Supplied records:
================================
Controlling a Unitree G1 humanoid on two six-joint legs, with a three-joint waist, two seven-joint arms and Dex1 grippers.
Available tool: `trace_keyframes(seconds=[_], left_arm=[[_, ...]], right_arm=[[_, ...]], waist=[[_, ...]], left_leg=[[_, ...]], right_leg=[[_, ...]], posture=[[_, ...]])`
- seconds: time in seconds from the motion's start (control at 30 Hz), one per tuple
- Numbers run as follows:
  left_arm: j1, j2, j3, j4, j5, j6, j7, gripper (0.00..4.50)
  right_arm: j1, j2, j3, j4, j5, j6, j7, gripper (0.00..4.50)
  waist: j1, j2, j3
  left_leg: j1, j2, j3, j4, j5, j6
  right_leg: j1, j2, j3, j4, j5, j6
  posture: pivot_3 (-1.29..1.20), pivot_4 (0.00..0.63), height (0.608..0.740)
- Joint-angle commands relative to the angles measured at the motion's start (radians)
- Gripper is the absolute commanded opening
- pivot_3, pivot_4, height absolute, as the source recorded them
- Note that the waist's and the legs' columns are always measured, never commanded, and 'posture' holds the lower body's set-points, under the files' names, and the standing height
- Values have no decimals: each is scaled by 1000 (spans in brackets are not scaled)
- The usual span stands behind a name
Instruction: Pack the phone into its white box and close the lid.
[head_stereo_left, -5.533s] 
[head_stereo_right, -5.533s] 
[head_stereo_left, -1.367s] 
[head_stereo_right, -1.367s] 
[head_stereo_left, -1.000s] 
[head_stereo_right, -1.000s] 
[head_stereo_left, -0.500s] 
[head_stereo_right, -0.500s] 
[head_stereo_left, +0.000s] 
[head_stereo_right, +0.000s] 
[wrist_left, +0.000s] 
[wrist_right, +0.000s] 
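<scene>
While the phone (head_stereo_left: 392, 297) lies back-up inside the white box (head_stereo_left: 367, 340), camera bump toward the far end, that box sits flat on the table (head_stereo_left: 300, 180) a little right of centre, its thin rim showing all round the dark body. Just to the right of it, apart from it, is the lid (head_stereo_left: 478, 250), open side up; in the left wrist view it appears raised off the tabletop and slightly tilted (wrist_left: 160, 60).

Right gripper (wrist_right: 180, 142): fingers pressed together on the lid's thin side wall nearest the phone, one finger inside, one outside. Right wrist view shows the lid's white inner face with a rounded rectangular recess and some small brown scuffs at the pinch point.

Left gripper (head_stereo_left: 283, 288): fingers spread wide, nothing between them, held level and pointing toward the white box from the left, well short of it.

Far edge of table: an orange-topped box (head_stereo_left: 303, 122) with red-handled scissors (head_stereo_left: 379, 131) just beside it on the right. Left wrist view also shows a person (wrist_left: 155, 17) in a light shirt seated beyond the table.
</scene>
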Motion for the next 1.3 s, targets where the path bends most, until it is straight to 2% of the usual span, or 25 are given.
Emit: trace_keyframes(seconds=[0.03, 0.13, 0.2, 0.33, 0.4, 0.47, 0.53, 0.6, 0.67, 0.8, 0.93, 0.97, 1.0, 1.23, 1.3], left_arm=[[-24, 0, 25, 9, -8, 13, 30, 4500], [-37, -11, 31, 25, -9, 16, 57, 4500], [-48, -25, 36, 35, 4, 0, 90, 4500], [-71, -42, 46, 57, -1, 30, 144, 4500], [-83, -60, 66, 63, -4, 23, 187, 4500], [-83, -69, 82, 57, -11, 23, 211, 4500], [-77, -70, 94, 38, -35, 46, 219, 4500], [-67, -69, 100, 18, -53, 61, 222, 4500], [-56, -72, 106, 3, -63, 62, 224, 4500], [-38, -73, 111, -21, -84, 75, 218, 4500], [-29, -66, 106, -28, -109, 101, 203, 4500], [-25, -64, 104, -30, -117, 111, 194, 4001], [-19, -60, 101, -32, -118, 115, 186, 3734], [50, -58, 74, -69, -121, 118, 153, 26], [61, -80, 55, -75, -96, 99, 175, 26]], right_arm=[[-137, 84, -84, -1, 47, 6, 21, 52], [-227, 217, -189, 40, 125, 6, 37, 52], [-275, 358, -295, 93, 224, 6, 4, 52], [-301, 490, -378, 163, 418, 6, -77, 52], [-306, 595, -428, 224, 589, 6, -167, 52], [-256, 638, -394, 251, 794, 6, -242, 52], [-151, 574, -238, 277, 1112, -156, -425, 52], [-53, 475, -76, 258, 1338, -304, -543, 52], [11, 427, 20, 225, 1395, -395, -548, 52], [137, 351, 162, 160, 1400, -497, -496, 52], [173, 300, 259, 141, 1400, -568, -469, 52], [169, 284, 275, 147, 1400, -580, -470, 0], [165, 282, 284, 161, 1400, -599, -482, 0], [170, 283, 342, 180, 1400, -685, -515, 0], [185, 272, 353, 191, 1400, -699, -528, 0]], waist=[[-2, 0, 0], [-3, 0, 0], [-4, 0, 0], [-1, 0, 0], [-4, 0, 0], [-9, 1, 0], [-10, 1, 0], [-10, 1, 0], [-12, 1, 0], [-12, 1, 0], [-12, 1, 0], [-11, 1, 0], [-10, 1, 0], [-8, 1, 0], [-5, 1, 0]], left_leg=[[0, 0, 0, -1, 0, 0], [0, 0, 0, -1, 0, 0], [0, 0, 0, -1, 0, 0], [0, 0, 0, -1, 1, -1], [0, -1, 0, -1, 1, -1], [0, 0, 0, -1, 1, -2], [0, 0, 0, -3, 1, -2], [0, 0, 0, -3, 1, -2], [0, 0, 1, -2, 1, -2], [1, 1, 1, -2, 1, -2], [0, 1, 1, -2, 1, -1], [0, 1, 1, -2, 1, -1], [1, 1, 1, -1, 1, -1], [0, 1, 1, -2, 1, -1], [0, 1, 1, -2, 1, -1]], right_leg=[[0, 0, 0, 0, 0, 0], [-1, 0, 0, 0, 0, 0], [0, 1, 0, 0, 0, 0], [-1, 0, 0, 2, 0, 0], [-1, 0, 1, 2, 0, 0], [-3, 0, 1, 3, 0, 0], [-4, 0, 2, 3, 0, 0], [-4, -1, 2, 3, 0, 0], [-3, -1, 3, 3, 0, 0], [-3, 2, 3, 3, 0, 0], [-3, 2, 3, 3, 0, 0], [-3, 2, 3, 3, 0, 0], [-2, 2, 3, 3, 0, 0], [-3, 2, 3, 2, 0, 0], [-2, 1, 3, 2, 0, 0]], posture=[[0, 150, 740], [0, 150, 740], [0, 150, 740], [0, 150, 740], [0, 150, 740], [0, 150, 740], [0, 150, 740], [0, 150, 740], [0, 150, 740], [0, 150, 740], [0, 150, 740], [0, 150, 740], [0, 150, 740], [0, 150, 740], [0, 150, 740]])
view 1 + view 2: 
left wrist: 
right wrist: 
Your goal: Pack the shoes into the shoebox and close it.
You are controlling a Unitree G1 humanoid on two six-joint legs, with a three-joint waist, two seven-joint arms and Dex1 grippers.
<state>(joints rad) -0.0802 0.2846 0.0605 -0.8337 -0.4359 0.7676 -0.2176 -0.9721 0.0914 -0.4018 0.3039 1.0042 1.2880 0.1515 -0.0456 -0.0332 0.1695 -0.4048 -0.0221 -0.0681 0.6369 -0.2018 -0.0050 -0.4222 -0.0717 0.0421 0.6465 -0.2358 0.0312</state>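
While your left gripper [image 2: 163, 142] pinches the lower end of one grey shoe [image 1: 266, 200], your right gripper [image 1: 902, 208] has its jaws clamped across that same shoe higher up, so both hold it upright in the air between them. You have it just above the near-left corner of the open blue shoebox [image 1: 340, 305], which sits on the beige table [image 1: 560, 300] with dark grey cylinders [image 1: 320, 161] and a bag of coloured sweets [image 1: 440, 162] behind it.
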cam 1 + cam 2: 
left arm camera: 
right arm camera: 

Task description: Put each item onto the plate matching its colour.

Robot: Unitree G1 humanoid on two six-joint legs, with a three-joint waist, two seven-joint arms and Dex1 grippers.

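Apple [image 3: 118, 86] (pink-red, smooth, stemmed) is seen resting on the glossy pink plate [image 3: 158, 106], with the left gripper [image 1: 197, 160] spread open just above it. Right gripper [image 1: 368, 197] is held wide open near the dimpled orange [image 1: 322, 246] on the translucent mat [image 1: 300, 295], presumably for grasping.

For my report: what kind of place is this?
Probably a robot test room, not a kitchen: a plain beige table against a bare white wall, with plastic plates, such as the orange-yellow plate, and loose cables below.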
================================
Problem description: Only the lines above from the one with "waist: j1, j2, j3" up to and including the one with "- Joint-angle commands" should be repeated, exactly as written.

The answer:
  waist: j1, j2, j3
  left_leg: j1, j2, j3, j4, j5, j6
  right_leg: j1, j2, j3, j4, j5, j6
  posture: pivot_3 (-1.29..1.20), pivot_4 (0.00..0.63), height (0.608..0.740)
- Joint-angle commands relative to the angles measured at the motion's start (radians)

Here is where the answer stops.